### TASK REQUIREMENTS
Transcribe every entry that follows, word for word, and omit the images.

### Items from a data source
........
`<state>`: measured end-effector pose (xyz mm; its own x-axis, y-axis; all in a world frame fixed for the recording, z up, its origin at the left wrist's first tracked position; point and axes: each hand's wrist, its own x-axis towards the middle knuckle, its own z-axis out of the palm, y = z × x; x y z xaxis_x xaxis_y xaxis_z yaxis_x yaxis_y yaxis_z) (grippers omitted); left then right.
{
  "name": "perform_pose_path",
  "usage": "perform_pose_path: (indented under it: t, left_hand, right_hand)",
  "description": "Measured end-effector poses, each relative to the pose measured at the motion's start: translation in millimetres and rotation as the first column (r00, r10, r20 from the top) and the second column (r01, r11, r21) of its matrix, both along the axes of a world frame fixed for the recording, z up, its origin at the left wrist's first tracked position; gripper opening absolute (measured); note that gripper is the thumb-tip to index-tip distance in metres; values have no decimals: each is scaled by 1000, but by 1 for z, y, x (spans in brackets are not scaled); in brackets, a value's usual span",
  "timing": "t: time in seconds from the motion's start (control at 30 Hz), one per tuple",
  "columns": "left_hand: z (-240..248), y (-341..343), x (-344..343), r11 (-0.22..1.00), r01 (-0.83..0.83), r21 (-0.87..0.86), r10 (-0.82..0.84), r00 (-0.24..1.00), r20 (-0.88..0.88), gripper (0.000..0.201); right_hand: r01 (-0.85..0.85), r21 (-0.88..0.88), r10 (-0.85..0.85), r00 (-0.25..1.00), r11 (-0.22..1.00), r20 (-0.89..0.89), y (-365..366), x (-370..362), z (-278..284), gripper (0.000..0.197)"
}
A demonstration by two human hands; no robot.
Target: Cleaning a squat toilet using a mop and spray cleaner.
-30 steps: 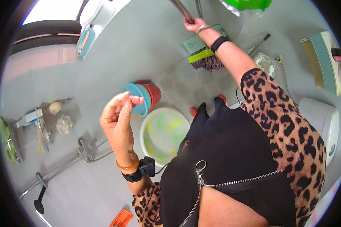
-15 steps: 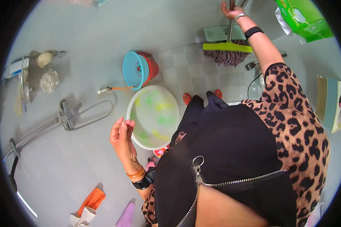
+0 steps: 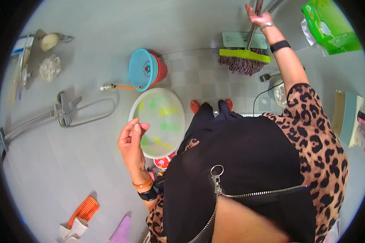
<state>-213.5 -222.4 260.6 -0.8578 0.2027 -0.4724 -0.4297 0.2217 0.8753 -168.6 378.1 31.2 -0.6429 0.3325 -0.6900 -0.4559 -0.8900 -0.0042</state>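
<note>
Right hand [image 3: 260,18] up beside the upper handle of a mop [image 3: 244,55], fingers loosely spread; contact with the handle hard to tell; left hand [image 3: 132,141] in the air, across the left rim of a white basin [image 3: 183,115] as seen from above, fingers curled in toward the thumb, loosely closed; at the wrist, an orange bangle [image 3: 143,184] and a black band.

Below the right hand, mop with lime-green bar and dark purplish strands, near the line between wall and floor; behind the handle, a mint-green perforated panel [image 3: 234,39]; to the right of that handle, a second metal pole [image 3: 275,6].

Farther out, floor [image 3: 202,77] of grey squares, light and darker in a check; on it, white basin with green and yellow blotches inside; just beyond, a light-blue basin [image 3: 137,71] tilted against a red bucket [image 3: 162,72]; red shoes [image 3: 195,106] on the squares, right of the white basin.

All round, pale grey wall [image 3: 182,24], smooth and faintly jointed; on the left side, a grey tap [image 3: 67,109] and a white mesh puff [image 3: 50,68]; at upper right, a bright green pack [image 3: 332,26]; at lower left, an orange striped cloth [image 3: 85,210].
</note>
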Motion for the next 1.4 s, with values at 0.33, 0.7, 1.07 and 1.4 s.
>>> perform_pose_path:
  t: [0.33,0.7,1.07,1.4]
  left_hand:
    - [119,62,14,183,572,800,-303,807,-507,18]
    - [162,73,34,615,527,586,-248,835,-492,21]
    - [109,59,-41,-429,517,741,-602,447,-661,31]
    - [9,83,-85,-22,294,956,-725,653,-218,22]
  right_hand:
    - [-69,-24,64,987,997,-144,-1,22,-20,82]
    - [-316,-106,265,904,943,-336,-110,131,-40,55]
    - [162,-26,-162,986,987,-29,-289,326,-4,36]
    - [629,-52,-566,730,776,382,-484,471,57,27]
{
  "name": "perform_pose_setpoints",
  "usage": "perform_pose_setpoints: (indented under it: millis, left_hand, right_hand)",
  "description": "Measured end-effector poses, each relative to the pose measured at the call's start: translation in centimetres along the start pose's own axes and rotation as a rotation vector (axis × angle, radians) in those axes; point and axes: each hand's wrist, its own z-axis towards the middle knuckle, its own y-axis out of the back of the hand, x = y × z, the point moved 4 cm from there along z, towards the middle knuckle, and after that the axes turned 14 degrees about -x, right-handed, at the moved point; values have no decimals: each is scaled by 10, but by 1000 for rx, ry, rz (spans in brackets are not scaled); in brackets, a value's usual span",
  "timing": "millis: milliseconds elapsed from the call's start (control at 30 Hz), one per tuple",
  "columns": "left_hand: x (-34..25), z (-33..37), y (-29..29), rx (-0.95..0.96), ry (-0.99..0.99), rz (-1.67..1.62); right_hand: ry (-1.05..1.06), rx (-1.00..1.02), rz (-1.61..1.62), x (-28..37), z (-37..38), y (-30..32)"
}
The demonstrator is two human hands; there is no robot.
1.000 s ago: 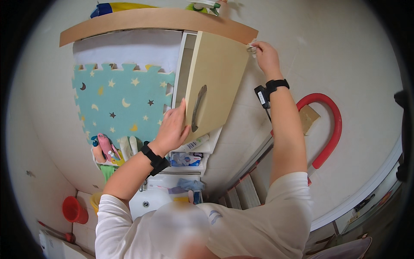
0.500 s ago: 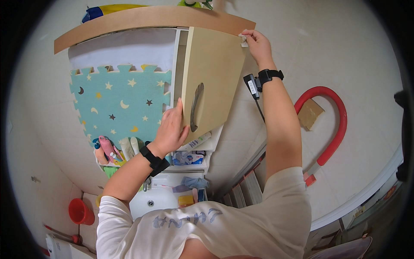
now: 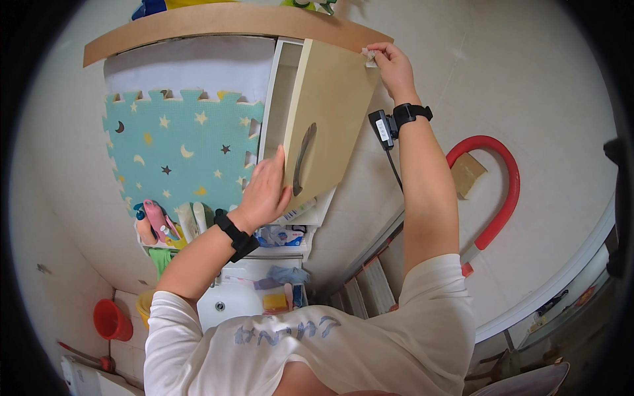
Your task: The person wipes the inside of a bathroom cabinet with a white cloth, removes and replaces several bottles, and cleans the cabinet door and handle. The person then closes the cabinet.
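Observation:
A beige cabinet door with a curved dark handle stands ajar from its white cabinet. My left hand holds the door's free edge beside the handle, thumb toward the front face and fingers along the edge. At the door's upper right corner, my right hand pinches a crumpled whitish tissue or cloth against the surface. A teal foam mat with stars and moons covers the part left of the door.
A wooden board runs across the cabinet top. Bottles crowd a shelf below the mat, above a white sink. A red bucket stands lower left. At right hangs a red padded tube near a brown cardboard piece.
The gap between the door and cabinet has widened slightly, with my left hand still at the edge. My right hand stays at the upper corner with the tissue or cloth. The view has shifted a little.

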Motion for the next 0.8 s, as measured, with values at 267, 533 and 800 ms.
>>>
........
### ANSWER FOR THE TASK
`<state>`: measured end-effector pose (xyz mm; its own x-axis, y-axis; all in a world frame fixed for the recording, z up, its origin at the left wrist's first tracked position; point and axes: each hand's wrist, its own x-axis towards the middle knuckle, its own z-axis out of the palm, y = z × x; x y z xaxis_x xaxis_y xaxis_z yaxis_x yaxis_y yaxis_z) (grippers omitted); left then right.
{
  "name": "perform_pose_path",
  "usage": "perform_pose_path: (indented under it: t, left_hand, right_hand)",
  "description": "Measured end-effector poses, each relative to the pose measured at the motion's start: translation in millimetres and rotation as the first column (r00, r10, r20 from the top) and the second column (r01, r11, r21) of its matrix, both along the axes of a world frame fixed for the recording, z up, its origin at the left wrist's first tracked position; gripper opening absolute (measured); note that gripper is the thumb-tip to index-tip distance in metres; values have no decimals: each is scaled by 1000, but by 1 for z, y, x (spans in brackets are not scaled); in brackets, a value's usual span",
  "timing": "t: time in seconds from the motion's start (control at 30 Hz), one per tuple",
  "columns": "left_hand: z (-240..248), y (-341..343), x (-344..343), r11 (-0.22..1.00), r01 (-0.83..0.83), r21 (-0.87..0.86), r10 (-0.82..0.84), r00 (-0.24..1.00), r20 (-0.88..0.88), gripper (0.000..0.201); right_hand: r01 (-0.85..0.85), r21 (-0.88..0.88), r10 (-0.85..0.85), r00 (-0.25..1.00), r11 (-0.22..1.00), r20 (-0.89..0.89), y (-365..366), x (-370..362), z (-278..284), gripper (0.000..0.197)"
}
A demonstration by two human hands; no robot.
Target: Cleaning a squat toilet using a mop and spray cleaner.
-30 steps: 
-15 steps: 
+0 steps: 
<state>-213.5 -222.4 260.6 -0.8578 0.2027 -0.4724 -0.4297 0.2217 0.8753 -168.6 378.1 31.2 -0.6429 0.3325 -0.6900 -0.4559 -0.8900 -0.0042</state>
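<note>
Right hand [image 3: 260,18] up beside the upper handle of a mop [image 3: 244,55], fingers loosely spread; contact with the handle hard to tell; left hand [image 3: 132,141] in the air, across the left rim of a white basin [image 3: 183,115] as seen from above, fingers curled in toward the thumb, loosely closed; at the wrist, an orange bangle [image 3: 143,184] and a black band.

Below the right hand, mop with lime-green bar and dark purplish strands, near the line between wall and floor; behind the handle, a mint-green perforated panel [image 3: 234,39]; to the right of that handle, a second metal pole [image 3: 275,6].

Farther out, floor [image 3: 202,77] of grey squares, light and darker in a check; on it, white basin with green and yellow blotches inside; just beyond, a light-blue basin [image 3: 137,71] tilted against a red bucket [image 3: 162,72]; red shoes [image 3: 195,106] on the squares, right of the white basin.

All round, pale grey wall [image 3: 182,24], smooth and faintly jointed; on the left side, a grey tap [image 3: 67,109] and a white mesh puff [image 3: 50,68]; at upper right, a bright green pack [image 3: 332,26]; at lower left, an orange striped cloth [image 3: 85,210].
</note>
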Motion for the next 1.4 s, with values at 0.33, 0.7, 1.07 and 1.4 s.
>>> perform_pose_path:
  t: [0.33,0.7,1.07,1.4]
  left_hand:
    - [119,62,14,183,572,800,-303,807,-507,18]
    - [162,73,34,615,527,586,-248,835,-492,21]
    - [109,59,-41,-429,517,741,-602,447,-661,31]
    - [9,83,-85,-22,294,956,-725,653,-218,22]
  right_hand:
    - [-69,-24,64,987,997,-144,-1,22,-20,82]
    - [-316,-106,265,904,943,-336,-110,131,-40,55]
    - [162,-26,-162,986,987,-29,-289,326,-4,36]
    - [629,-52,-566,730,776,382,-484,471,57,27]
{
  "name": "perform_pose_setpoints",
  "usage": "perform_pose_setpoints: (indented under it: millis, left_hand, right_hand)",
  "description": "Measured end-effector poses, each relative to the pose measured at the call's start: translation in centimetres along the start pose's own axes and rotation as a rotation vector (axis × angle, radians) in those axes; point and axes: each hand's wrist, its own z-axis towards the middle knuckle, its own y-axis out of the back of the hand, x = y × z, the point moved 4 cm from there along z, towards the middle knuckle, and after that the axes turned 14 degrees about -x, right-handed, at the moved point; values have no decimals: each is scaled by 10, but by 1000 for rx, ry, rz (spans in brackets are not scaled); in brackets, a value's usual span",
  "timing": "millis: milliseconds elapsed from the call's start (control at 30 Hz), one per tuple",
  "columns": "left_hand: x (-34..25), z (-33..37), y (-29..29), rx (-0.95..0.96), ry (-0.99..0.99), rz (-1.67..1.62); right_hand: ry (-1.05..1.06), rx (-1.00..1.02), rz (-1.61..1.62), x (-28..37), z (-37..38), y (-30..32)"
}
The demonstrator is two human hands; there is no robot.
1.000 s ago: 
0.500 s ago: 
now: 
Your task: The person wipes the inside of a bathroom cabinet with a white cloth, removes and replaces several bottles, and cleans the cabinet door and handle. The person then closes the cabinet.
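Observation:
A beige cabinet door with a curved dark handle stands ajar from its white cabinet. My left hand holds the door's free edge beside the handle, thumb toward the front face and fingers along the edge. At the door's upper right corner, my right hand pinches a crumpled whitish tissue or cloth against the surface. A teal foam mat with stars and moons covers the part left of the door.
A wooden board runs across the cabinet top. Bottles crowd a shelf below the mat, above a white sink. A red bucket stands lower left. At right hangs a red padded tube near a brown cardboard piece.
The gap between the door and cabinet has widened slightly, with my left hand still at the edge. My right hand stays at the upper corner with the tissue or cloth. The view has shifted a little.
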
Motion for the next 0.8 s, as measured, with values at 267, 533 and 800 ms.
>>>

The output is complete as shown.